**Supplied information**.
══════

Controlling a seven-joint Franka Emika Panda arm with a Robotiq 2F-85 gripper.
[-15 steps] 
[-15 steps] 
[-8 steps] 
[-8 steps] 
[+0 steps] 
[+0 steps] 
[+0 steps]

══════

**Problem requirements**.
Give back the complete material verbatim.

**Result of the exercise**.
Controlling a seven-joint Franka Emika Panda arm with a Robotiq 2F-85 gripper.
[-15 steps] 
[-15 steps] 
[-8 steps] 
[-8 steps] 
[+0 steps] 
[+0 steps] 
[+0 steps]

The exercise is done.